Work item: The required output is the lines below from the line containing "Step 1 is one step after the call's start" to the line containing "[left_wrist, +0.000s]", inclusive, retyped exactly. No other lines belong in it.

-=-=-=-=-

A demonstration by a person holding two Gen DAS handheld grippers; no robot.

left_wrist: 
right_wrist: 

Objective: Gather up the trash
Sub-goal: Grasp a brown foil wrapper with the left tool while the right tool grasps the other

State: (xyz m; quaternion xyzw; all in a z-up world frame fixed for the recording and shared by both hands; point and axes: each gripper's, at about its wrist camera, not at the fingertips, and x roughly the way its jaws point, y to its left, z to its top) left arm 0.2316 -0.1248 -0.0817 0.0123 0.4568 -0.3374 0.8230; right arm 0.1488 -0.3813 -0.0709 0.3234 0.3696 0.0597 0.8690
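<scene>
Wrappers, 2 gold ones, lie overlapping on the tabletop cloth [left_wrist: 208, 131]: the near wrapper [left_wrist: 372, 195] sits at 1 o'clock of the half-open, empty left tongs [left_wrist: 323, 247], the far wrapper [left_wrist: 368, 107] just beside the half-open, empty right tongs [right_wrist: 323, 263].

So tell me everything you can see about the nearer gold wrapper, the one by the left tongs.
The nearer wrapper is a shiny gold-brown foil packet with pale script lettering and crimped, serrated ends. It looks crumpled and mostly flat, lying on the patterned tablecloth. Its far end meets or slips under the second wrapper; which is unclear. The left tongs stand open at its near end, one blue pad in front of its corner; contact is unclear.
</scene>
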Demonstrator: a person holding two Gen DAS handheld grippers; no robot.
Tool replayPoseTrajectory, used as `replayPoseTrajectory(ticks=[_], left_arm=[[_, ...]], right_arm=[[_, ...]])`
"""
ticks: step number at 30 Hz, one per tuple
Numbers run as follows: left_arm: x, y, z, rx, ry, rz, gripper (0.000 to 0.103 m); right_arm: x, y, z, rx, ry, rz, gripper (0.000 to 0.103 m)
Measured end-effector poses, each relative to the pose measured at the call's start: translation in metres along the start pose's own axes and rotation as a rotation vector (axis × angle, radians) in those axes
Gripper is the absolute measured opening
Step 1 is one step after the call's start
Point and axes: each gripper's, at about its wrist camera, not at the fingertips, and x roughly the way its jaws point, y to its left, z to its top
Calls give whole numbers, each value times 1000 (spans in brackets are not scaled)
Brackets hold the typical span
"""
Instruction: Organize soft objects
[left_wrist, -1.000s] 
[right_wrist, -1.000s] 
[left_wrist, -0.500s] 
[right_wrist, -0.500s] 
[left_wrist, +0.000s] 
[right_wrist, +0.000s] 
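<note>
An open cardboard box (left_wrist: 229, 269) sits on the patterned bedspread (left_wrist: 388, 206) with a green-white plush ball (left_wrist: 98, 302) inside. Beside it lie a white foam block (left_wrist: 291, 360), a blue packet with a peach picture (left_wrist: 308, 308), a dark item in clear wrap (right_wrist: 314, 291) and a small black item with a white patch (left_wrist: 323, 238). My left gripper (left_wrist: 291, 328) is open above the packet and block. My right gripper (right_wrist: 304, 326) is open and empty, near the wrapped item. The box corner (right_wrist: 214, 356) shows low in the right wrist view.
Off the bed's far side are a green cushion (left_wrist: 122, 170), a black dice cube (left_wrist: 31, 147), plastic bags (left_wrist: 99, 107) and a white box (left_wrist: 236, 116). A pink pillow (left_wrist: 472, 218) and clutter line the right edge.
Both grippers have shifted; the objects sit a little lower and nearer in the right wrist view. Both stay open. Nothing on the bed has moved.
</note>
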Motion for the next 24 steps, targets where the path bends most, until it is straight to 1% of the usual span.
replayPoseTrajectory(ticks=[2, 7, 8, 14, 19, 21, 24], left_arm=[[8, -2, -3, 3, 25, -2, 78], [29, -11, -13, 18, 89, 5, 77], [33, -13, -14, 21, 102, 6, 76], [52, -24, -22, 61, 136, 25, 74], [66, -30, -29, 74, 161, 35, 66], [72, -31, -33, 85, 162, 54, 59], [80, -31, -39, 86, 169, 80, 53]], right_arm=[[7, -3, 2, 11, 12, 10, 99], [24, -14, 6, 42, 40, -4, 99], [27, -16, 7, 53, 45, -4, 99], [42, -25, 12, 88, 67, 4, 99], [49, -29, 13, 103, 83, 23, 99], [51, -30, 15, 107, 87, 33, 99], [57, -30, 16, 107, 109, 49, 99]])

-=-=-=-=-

Response below:
Step 1 is one step after the call's start
Point and axes: each gripper's, at about its wrist camera, not at the fingertips, and x roughly the way its jaws point, y to its left, z to its top
Calls give whole numbers, each value times 1000 (spans in brackets are not scaled)
Brackets hold the typical span
"""
Instruction: Organize soft objects
[left_wrist, -1.000s] 
[right_wrist, -1.000s] 
[left_wrist, -0.500s] 
[right_wrist, -0.500s] 
[left_wrist, +0.000s] 

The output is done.